== COLLECTED DATA ==

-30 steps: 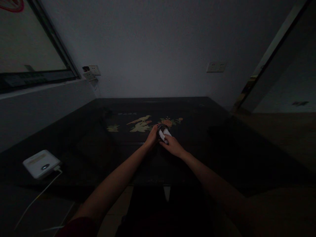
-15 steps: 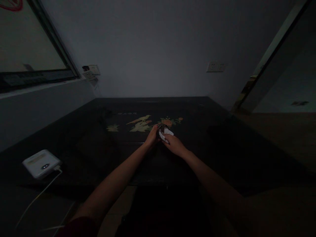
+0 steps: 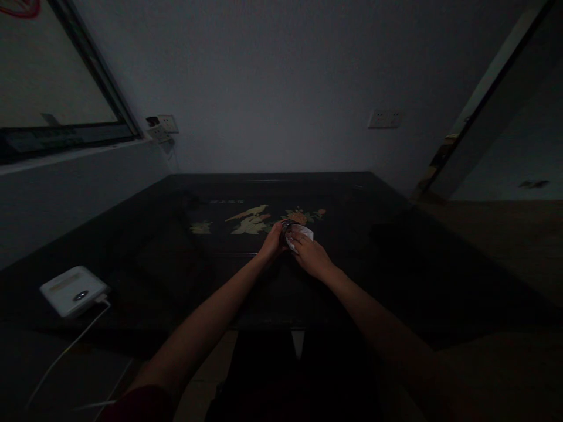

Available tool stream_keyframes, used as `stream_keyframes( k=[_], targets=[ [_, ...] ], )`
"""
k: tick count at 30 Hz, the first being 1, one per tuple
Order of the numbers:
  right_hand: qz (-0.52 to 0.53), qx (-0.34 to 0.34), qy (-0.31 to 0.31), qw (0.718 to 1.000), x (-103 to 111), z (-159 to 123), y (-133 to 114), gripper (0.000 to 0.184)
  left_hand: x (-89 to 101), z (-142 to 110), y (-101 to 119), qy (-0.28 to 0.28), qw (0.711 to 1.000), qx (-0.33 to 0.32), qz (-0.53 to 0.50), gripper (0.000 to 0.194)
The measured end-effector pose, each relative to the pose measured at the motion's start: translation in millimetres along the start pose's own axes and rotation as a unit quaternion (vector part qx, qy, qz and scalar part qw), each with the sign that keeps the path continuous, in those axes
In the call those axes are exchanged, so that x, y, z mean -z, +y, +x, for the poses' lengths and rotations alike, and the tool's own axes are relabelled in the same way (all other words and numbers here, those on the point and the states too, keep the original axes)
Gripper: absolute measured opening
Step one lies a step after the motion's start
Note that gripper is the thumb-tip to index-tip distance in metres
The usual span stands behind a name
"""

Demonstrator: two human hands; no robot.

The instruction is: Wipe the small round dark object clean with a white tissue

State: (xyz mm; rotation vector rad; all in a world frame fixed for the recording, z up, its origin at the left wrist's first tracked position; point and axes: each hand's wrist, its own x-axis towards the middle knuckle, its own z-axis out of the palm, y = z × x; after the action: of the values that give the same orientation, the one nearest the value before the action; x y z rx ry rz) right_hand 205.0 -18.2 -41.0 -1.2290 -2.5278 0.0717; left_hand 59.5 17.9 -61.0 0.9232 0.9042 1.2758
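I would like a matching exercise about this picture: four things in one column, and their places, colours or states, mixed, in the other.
Column one
1. White box
2. Left hand
3. Right hand
4. Bird picture

Column two
A. Touches white, thin material
B. Yellowish, on the dark tabletop
C. Holds the side of a small, dark, shiny object
D. Near the left end of the tabletop, with a pale cable attached

Right pairs: 1-D, 2-C, 3-A, 4-B
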Motion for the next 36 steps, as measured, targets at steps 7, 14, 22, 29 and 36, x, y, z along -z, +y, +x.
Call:
stream_keyframes(
  k=[7,14,22,29,36],
  targets=[
    [0.143,-0.003,0.028,0.989,-15.7,4.8,2.9,0.036,-1.9,-4.5,4.7,0.004,1.0,-0.007,0.005,0.038],
    [0.321,-0.026,0.046,0.946,-25.6,12.2,6.1,0.02,-5.2,-9.2,11.2,0.028,0.999,-0.006,0.041,0.037],
    [0.285,-0.058,0.024,0.956,-18.6,10.9,1.6,0.02,-7.1,-9.2,12.2,0.041,0.999,0.005,0.034,0.036],
    [0.179,-0.021,-0.012,0.984,-2.4,3.8,7.4,0.045,-7.9,-9.5,11.2,0.021,1.0,0.005,-0.005,0.034],
    [0.035,0.014,0.002,0.999,3.2,1.9,12.3,0.054,-6.8,-10.5,9.8,0.005,1.0,0.002,-0.022,0.034]
  ],
)
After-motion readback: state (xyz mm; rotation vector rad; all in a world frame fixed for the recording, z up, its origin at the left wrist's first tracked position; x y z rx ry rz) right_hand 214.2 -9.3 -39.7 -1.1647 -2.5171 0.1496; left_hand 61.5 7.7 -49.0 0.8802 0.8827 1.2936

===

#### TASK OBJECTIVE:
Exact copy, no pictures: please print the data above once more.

#### EXERCISE RESULT:
-30 steps: 
-15 steps: 
+0 steps: 

Available tool stream_keyframes, used as `stream_keyframes( k=[_], targets=[ [_, ...] ], )`
"""
k: tick count at 30 Hz, the first being 1, one per tuple
Order of the numbers:
  right_hand: qz (-0.52 to 0.53), qx (-0.34 to 0.34), qy (-0.31 to 0.31), qw (0.718 to 1.000), x (-103 to 111), z (-159 to 123), y (-133 to 114), gripper (0.000 to 0.184)
  left_hand: x (-89 to 101), z (-142 to 110), y (-101 to 119), qy (-0.28 to 0.28), qw (0.711 to 1.000), qx (-0.33 to 0.32), qz (-0.53 to 0.50), gripper (0.000 to 0.194)
The measured end-effector pose, each relative to the pose measured at the motion's start: translation in millimetres along the start pose's own axes and rotation as a unit quaternion (vector part qx, qy, qz and scalar part qw), each with the sign that keeps the path continuous, in those axes
In the call those axes are exchanged, so that x, y, z mean -z, +y, +x, for the poses' lengths and rotations alike, and the tool's own axes are relabelled in the same way (all other words and numbers here, those on the point and the states too, keep the original axes)
Gripper: absolute measured opening
Step one lies a step after the motion's start
Note that gripper is the thumb-tip to index-tip distance in metres
The usual span stands behind a name
"""

Demonstrator: two human hands; no robot.

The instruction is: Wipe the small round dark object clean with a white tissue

State: (xyz mm; rotation vector rad; all in a world frame fixed for the recording, z up, its origin at the left wrist's first tracked position; point and axes: each hand's wrist, its own x-axis towards the middle knuckle, its own z-axis out of the palm, y = z × x; after the action: of the values that give the same orientation, the one nearest the value before the action; x y z rx ry rz) right_hand 205.0 -18.2 -41.0 -1.2290 -2.5278 0.0717; left_hand 59.5 17.9 -61.0 0.9232 0.9042 1.2758
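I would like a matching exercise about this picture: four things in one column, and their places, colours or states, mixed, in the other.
Column one
1. White box
2. Left hand
3. Right hand
4. Bird picture

Column two
A. Touches white, thin material
B. Yellowish, on the dark tabletop
C. Holds the side of a small, dark, shiny object
D. Near the left end of the tabletop, with a pale cable attached

Right pairs: 1-D, 2-C, 3-A, 4-B
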Motion for the next 36 steps, as measured, targets at steps 7, 14, 22, 29 and 36, x, y, z along -z, +y, +x.
Call:
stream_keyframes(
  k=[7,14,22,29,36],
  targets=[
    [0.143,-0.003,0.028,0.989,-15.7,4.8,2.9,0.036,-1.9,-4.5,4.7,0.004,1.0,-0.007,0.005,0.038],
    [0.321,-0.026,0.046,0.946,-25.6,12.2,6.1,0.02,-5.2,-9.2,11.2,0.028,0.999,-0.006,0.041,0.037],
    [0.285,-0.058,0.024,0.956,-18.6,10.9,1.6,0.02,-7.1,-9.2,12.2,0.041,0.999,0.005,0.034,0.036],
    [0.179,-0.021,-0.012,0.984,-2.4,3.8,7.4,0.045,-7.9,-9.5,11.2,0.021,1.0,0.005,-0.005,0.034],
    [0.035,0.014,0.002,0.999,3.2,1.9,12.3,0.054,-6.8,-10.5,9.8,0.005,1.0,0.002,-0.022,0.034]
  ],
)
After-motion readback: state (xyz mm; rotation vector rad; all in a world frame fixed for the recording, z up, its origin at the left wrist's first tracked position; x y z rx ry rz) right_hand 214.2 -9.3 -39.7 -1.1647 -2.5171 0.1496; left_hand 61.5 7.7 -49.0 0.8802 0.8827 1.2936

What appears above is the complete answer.